As you can see in the graph, the red line tends to spike when there are large drops or when the market price hits rock bottom. As such, Ju suggested that right now the market is dominated by whales and there are few retail investors. This implies that the market is dissimilar from the end of 2017, when retail investors flooded in, and that it’s not being led by retail investors—or at least, they haven’t come back yet.
With a largely institutional-led rally, it’s important to watch the larger purchases taking place. A lot of big investors use Coinbase’s brokerage platform Coinbase Prime—where, Ju speculates, trades are executed through its professional trading platform Coinbase Pro. Therefore, by watching inflows and outflows to Coinbase Pro, it’s possible to see when larger investors are buying and selling.
The core assumption for inflows and outflows is that when exchanges see larger inflows, that suggests traders are moving their coins to the exchange to sell them. And vice versa, when exchanges see larger outflows, that could be investors putting their newly bought Bitcoin into long-term storage. In Coinbase’s case, Bitcoin outflows likely go to Coinbase custody wallets for over-the-counter trades (large trades between institutions), according to Ju.
“The latest significant outflow happened in the price range $48,000-$50,000. So I think those price ranges are the accumulation range,” he said.
Ju pointed to significant Coinbase Pro outflows ahead of the announcement on February 8 that Tesla had bought $1.5 billion in Bitcoin. At the time, he said it was likely that Tesla was behind these outflows. This implies that keeping an eye on Coinbase Pro outflows can indicate when bigger players are buying.
Another indicator of large buying activity on Coinbase Pro can be the so-called “Coinbase premium”. This is the difference in value between the price of Bitcoin on Coinbase (both its main and its Pro exchanges) and crypto exchange Binance. As Bitcoin’s price rose earlier this year, the Coinbase premium rose, a bullish sign.
There are two types of cryptocurrencies: volatile coins like Bitcoin, and stablecoins such as Tether, which are coins pegged to fiat currencies. The former are used for trading (since they can go up or down in value) while the latter are largely used for storing value without such heavy volatility.
So another key metric to watch, according to the CryptoQuant CEO, is the ratio between Bitcoin and stablecoins held on crypto exchanges. Specifically, the ratio is the exchange’s Bitcoin holdings divided by the stablecoin holdings.
The ratio of Bitcoin to stablecoins on exchanges. Image: CryptoQuant
When the ratio rises—and there’s more Bitcoin in the exchange compared to stablecoins—it indicates selling pressure is high as there’s more to offload. When it falls, that suggests a lot of money is waiting on the sidelines, held in stablecoins, and is ready to buy.
When Bitcoin started rising toward the end of last year, the ratio started rising as traders swapped their stablecoins for Bitcoin. But it has since fallen, as more stablecoins have been created and sent to exchanges.

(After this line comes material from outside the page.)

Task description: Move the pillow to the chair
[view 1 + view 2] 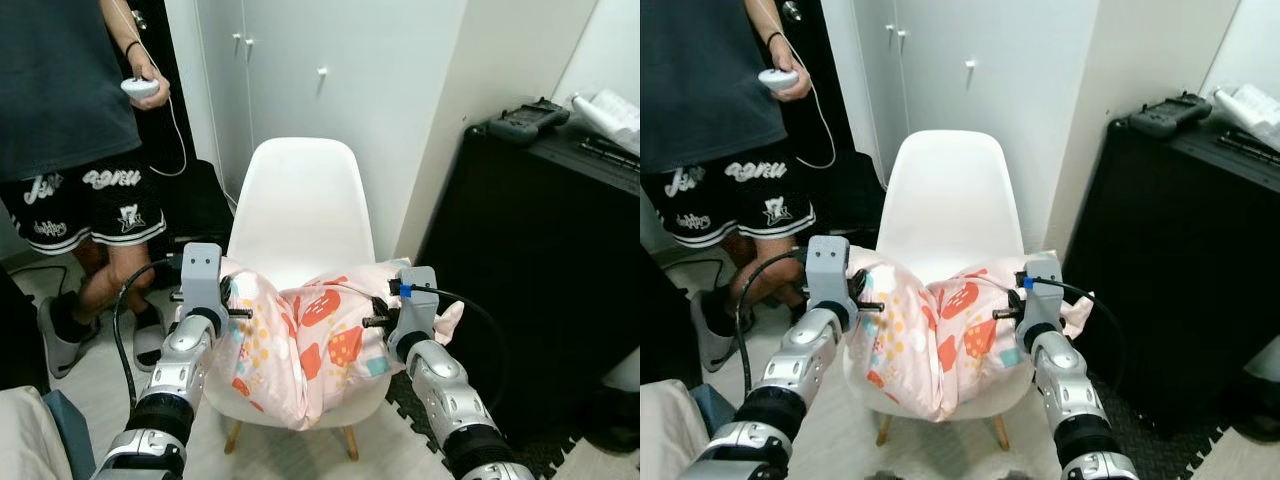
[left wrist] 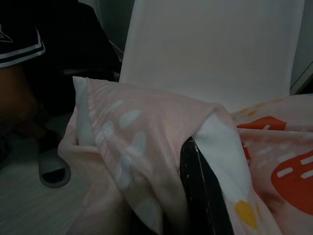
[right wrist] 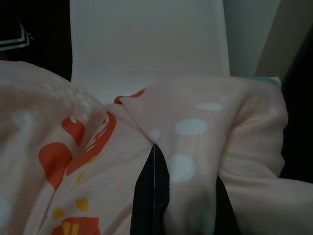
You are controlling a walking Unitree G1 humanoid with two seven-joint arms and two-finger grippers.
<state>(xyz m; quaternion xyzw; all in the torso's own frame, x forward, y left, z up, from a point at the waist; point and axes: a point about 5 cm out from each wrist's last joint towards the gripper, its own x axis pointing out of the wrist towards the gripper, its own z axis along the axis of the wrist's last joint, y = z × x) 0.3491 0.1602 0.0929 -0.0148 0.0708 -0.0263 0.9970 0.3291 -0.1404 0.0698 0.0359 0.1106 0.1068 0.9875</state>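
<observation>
We see the pink pillow (image 1: pixel 300 340), printed with orange and yellow shapes, resting on the seat of the white chair (image 1: pixel 300 200) and sagging over its front edge. Our left gripper (image 2: pixel 195 196) and right gripper (image 3: pixel 183 196) each have jaws clamped on pillow fabric. A person (image 1: pixel 70 120) stands beside the chair holding a white controller (image 1: pixel 140 87); the lettering on their shorts is unreadable.
</observation>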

Ju noted, “This indicates buying power is still prevailing.”
Bitcoin miners are rewarded with around 1,000 BTC in mining rewards and transaction fees per day, worth around $55 million. To pay for the cost of mining, they will usually offload some of their newly mined coins onto the market, and may sell the rest to turn a profit. As a result, miners do have some impact on the Bitcoin market.

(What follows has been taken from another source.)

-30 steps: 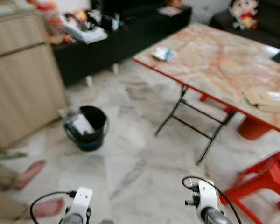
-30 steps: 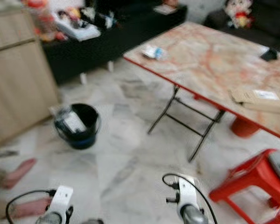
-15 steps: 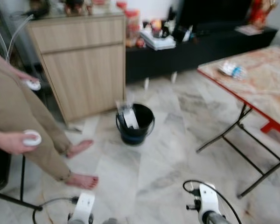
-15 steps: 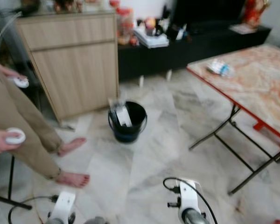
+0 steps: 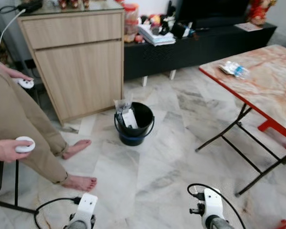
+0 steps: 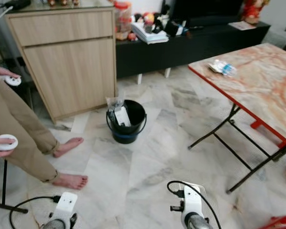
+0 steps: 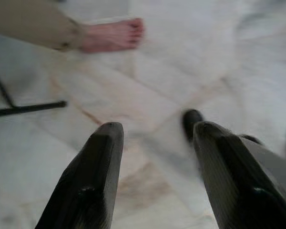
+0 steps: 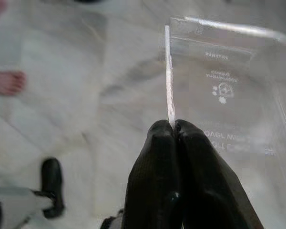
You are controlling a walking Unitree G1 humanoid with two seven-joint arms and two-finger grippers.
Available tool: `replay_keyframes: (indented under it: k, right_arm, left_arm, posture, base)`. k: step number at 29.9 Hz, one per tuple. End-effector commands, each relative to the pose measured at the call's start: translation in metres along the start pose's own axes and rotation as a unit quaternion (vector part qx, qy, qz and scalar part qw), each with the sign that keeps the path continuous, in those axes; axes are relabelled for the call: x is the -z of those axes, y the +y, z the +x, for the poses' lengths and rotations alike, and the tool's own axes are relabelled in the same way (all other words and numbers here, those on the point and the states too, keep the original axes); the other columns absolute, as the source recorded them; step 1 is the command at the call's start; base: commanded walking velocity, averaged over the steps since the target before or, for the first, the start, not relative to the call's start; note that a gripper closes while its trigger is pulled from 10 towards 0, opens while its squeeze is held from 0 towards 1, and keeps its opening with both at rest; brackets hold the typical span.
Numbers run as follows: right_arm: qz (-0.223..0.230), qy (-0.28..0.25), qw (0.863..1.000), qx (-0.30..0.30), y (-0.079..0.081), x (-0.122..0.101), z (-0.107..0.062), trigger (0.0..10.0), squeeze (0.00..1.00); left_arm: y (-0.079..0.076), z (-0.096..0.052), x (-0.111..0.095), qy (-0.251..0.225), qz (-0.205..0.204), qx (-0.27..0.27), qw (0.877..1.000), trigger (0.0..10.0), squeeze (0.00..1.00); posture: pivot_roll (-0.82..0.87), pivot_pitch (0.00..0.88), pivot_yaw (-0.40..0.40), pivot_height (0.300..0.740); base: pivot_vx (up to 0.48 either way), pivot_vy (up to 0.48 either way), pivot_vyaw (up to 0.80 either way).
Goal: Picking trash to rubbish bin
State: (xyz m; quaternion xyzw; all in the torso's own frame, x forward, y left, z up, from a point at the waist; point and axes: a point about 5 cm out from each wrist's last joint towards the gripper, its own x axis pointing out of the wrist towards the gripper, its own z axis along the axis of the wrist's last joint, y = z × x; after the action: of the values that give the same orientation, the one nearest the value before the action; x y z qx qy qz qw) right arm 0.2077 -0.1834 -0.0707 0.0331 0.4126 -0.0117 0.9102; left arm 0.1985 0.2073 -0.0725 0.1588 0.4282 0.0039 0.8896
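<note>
Right gripper (image 8: 174, 129) pinches the clear plastic wrapper (image 8: 224, 90) by its edge; light, flimsy, slippery. Left gripper (image 7: 155, 131) open, empty.

Both head eyes are looking forward and down from standing height, sharing the marble floor (image 5: 157, 157), black bucket (image 5: 134, 123) and folding table (image 6: 257, 62). Each wrist camera is pointing close along its fingers at that floor, both catching a bare foot (image 7: 113, 34)
</note>
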Motion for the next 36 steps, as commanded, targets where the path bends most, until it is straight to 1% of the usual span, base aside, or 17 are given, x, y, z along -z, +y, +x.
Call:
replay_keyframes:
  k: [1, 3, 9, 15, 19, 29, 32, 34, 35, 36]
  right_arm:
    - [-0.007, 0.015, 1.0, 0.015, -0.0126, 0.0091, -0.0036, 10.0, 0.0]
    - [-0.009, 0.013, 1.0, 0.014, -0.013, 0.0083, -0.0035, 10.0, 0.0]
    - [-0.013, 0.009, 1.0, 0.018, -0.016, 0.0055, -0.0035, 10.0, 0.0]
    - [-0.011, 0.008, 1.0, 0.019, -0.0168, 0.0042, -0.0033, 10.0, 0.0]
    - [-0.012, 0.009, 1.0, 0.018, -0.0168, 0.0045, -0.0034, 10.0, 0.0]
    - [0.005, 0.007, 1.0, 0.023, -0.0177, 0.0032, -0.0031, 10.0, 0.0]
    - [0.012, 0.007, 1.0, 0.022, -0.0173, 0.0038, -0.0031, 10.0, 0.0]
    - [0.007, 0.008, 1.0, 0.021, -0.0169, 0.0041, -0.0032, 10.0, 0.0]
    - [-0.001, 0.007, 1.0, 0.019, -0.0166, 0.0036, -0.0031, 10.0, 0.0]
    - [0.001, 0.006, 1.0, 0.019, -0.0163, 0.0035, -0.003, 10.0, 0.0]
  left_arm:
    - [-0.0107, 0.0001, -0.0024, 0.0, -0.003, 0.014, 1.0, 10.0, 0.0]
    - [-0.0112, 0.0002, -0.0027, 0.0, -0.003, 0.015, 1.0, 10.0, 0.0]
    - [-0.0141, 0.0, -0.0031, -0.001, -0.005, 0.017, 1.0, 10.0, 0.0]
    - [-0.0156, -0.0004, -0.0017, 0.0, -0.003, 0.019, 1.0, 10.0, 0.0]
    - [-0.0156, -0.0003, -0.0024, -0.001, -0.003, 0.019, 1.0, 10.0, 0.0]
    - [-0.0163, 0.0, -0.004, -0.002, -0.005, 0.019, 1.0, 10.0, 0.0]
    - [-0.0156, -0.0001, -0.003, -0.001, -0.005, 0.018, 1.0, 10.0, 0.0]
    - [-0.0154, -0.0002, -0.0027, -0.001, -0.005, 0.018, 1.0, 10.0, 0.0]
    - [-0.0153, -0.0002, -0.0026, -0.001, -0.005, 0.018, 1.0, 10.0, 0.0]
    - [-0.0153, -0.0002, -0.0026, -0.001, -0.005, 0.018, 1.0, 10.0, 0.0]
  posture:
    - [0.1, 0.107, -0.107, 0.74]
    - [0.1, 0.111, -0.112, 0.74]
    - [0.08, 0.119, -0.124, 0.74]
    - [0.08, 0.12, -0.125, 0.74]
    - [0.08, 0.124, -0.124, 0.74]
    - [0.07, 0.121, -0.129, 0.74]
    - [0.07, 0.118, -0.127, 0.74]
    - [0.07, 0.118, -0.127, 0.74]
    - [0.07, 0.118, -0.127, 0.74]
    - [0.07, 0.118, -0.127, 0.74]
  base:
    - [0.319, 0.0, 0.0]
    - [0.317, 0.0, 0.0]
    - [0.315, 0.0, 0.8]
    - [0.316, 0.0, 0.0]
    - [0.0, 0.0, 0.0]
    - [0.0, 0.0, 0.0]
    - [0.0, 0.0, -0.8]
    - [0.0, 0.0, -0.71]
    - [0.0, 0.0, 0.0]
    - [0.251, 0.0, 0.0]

Ju pointed to one particular miner who was affiliated with Bitcoin mining pool F2Pool, meaning he had previously participated in its mining pool but doesn’t belong to the company. He said that this whale impacted the price of Bitcoin when it was around $42,000.
The rising outflows of Bitcoin miners. Image: CryptoQuant.

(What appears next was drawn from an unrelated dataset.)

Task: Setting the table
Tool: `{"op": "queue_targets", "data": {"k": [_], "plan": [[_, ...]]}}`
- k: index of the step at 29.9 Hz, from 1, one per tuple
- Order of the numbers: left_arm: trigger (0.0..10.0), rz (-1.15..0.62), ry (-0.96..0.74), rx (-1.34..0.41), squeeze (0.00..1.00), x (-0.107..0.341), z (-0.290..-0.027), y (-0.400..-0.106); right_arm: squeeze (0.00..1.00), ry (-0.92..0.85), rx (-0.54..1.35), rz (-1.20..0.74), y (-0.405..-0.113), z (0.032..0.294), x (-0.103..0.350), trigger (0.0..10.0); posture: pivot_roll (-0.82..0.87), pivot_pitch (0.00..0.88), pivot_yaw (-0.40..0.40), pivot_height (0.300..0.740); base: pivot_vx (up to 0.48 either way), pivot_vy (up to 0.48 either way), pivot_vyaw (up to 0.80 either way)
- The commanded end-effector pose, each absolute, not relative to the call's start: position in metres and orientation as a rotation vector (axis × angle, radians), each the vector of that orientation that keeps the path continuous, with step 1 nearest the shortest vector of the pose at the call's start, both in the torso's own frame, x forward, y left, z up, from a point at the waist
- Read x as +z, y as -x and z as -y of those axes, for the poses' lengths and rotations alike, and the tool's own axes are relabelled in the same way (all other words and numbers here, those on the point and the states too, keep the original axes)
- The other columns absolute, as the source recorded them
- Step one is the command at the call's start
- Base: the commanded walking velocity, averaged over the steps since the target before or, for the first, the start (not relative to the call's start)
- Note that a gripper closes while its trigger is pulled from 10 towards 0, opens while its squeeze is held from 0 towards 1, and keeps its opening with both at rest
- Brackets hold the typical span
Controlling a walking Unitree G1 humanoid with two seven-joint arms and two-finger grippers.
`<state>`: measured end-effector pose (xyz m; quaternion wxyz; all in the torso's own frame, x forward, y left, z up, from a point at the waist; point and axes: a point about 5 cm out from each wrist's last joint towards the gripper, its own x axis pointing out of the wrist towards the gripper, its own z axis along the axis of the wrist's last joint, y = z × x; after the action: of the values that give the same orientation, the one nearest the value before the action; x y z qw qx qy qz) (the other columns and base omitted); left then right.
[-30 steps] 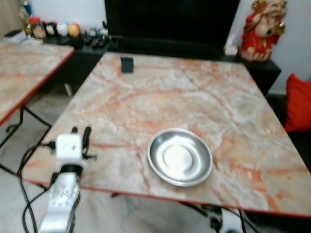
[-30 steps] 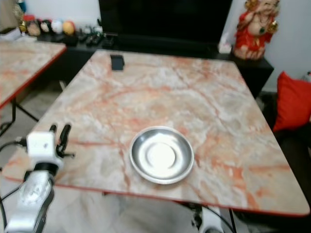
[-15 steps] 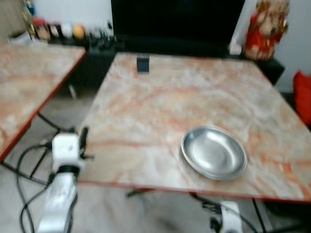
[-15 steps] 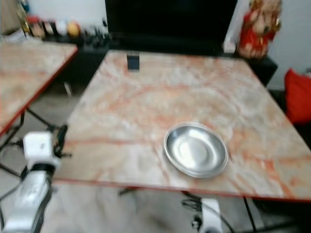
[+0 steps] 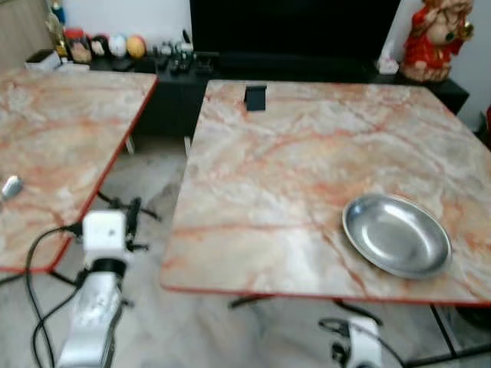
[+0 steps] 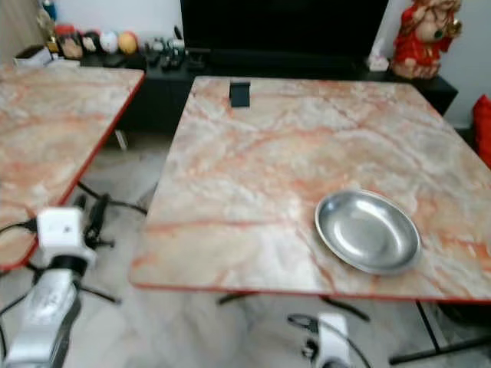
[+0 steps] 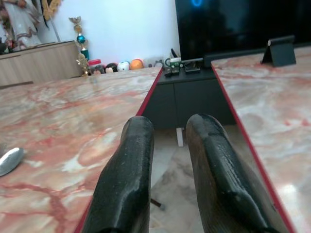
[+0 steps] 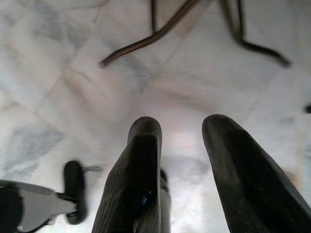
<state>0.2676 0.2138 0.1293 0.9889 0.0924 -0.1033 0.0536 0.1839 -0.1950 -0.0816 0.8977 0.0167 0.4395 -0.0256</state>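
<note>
Left eye view gives you two marble tables; a steel plate sits near the right one's front edge. Your left gripper, fingers slightly apart and empty, hangs over the floor gap between them. Your right gripper, likewise parted, hangs above the pale floor.

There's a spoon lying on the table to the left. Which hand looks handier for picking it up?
Probably the left hand. It is raised and open in the gap between the two tables, beside the left table where the spoon lies. The right hand hangs low, pointing at the floor.
</note>
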Motion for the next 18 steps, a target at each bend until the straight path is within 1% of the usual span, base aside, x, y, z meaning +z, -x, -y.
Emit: {"op": "queue_targets", "data": {"k": [1,9,15,18], "plan": [[10.0,0.215,-0.18,0.078,0.0,0.1308,-0.2055,-0.2697,0.0,-0.032,-0.077,-0.92,-0.1782,0.203,-0.0829,10.0,0.01,0.0,-0.006,0.718,0.0,0.398,0.0],[10.0,0.22,-0.18,0.075,0.0,0.1326,-0.2061,-0.2695,0.0,-0.01,-0.058,-0.917,-0.1788,0.2017,-0.0827,10.0,0.02,0.0,-0.004,0.718,0.0,0.4,0.0],[10.0,0.224,-0.181,0.075,0.0,0.1341,-0.206,-0.2689,0.0,-0.015,-0.06,-0.918,-0.1784,0.2013,-0.083,10.0,0.02,0.0,-0.004,0.718,0.0,0.405,0.7],[10.0,0.227,-0.181,0.076,0.0,0.1354,-0.2062,-0.269,0.0,-0.029,-0.061,-0.917,-0.1782,0.201,-0.0831,10.0,0.02,0.0,-0.005,0.718,0.0,0.407,0.0]]}}
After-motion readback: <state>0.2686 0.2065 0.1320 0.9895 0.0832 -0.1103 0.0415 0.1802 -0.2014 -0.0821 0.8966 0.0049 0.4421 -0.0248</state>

However, the impact of Bitcoin miners on the price of Bitcoin has weakened recently, according to Ju. While they have been sending large amounts of Bitcoin to exchanges, the price hasn’t moved that much—at least particularly not with a downward trajectory. Despite this, large miners in particular still have the ability to move the market and are worth keeping a close eye on.
The Bitcoin market might seem opaque but these five ways of looking at it might make it a little more illuminated.